**WHAT YOU ARE ASKED TO DO:** Write out the listing exactly, dropping any picture it contains.

**DATASET CONTENT:**
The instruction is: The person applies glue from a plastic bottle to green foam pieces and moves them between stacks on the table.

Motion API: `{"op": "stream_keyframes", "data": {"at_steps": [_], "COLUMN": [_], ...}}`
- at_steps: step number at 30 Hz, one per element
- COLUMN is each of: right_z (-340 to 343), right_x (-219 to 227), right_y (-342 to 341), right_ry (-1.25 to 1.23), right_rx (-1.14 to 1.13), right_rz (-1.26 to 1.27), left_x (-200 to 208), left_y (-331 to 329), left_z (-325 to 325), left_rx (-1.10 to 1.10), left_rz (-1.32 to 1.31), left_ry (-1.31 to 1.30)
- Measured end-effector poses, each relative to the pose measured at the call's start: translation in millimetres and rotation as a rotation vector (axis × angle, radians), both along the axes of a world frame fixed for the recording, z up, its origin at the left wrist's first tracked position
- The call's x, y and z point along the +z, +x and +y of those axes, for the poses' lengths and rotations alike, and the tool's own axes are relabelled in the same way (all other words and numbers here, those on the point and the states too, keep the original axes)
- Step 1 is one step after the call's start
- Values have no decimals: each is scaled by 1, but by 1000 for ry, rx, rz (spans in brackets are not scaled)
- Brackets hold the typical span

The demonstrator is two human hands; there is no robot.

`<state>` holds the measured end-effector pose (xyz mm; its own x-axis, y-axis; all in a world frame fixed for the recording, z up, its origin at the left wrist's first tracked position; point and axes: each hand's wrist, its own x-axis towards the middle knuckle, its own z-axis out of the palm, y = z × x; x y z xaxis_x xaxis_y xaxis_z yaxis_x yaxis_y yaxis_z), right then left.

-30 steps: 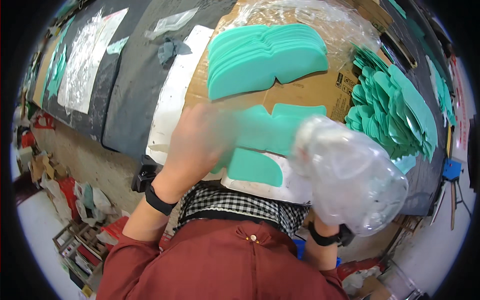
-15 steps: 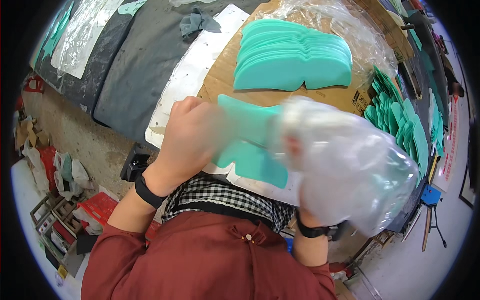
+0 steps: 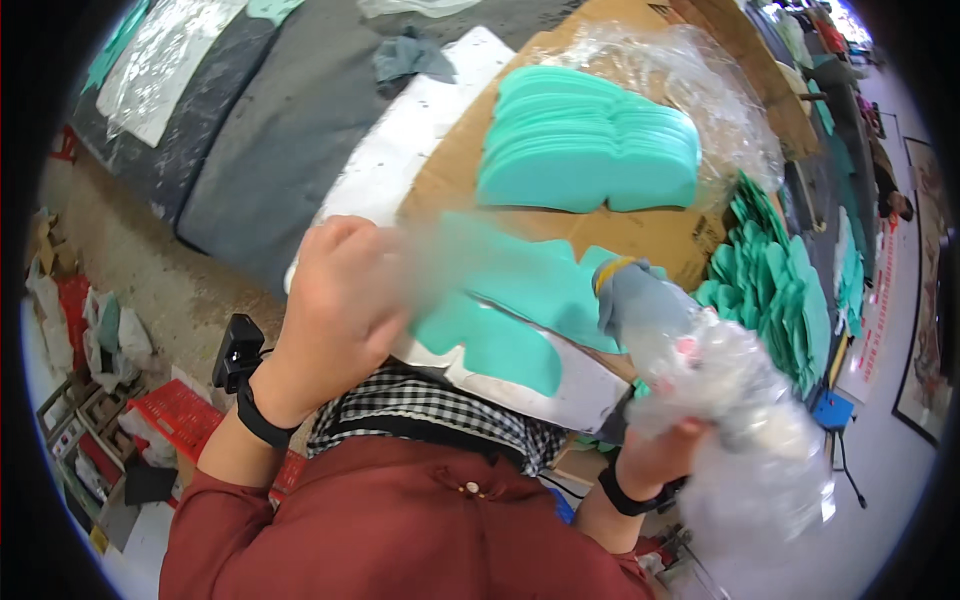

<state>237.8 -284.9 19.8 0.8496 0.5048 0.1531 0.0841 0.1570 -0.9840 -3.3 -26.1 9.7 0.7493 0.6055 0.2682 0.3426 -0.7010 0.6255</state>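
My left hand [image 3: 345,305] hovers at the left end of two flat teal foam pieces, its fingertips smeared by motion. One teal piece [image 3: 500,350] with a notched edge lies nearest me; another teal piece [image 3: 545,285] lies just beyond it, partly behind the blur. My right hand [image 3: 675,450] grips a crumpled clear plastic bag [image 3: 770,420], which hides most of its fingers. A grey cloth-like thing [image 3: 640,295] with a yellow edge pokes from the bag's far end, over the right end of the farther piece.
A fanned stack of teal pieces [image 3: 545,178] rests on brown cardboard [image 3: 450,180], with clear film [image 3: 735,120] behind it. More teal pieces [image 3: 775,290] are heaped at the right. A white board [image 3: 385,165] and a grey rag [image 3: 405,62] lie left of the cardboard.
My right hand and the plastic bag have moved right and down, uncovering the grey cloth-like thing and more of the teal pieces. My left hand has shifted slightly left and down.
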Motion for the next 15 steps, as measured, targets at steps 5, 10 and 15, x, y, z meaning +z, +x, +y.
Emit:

**YOUR SOLUTION:**
The instruction is: The person applies glue from a plastic bottle to green foam pieces and moves them between stacks on the table.

Motion API: `{"op": "stream_keyframes", "data": {"at_steps": [_], "COLUMN": [_], ...}}`
- at_steps: step number at 30 Hz, one per element
- COLUMN is each of: right_z (-340 to 343), right_x (-219 to 227), right_y (-342 to 341), right_ry (-1.25 to 1.23), right_rx (-1.14 to 1.13), right_rz (-1.26 to 1.27), left_x (-200 to 208), left_y (-331 to 329), left_z (-325 to 325), left_rx (-1.10 to 1.10), left_rz (-1.32 to 1.31), left_ry (-1.31 to 1.30)
- Measured end-effector poses, each relative to the pose measured at the call's start: translation in millimetres and rotation as a rotation vector (axis × angle, radians), both along the axes of a world frame fixed for the recording, z up, its origin at the left wrist's first tracked position
- The call's x, y and z point along the +z, +x and +y of those axes, for the poses' lengths and rotations alike, and the tool's own axes are relabelled in the same way (all other words and numbers here, those on the point and the states too, keep the original axes)
- Step 1 is one step after the call's start
- Values have no decimals: each is scaled by 1, but by 1000 for ry, rx, rz (spans in brackets are not scaled)
- Brackets hold the typical span

The demonstrator is two human hands; there is no robot.

`<state>` holds the measured end-effector pose (xyz mm; its own x-axis, y-axis; all in a world frame fixed for the recording, z up, its origin at the left wrist's first tracked position; point and axes: each hand's wrist, its own x-axis towards the middle knuckle, its own z-axis out of the palm, y = z × x; x y z xaxis_x xaxis_y xaxis_z yaxis_x yaxis_y yaxis_z), right then left.

-30 steps: 
-15 steps: 
+0 steps: 

<state>237.8 -284.9 19.8 0.8496 0.5048 0.1531 0.0841 0.1570 -0.9840 -3.3 -26.1 9.7 0.7493 0.6055 0.2682 0.3426 -0.7010 0.6255</state>
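My left hand [image 3: 345,305] hovers at the left end of two flat teal foam pieces, its fingertips smeared by motion. One teal piece [image 3: 500,350] with a notched edge lies nearest me; another teal piece [image 3: 545,285] lies just beyond it, partly behind the blur. My right hand [image 3: 675,450] grips a crumpled clear plastic bag [image 3: 770,420], which hides most of its fingers. A grey cloth-like thing [image 3: 640,295] with a yellow edge pokes from the bag's far end, over the right end of the farther piece.
A fanned stack of teal pieces [image 3: 545,178] rests on brown cardboard [image 3: 450,180], with clear film [image 3: 735,120] behind it. More teal pieces [image 3: 775,290] are heaped at the right. A white board [image 3: 385,165] and a grey rag [image 3: 405,62] lie left of the cardboard.
My right hand and the plastic bag have moved right and down, uncovering the grey cloth-like thing and more of the teal pieces. My left hand has shifted slightly left and down.
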Motion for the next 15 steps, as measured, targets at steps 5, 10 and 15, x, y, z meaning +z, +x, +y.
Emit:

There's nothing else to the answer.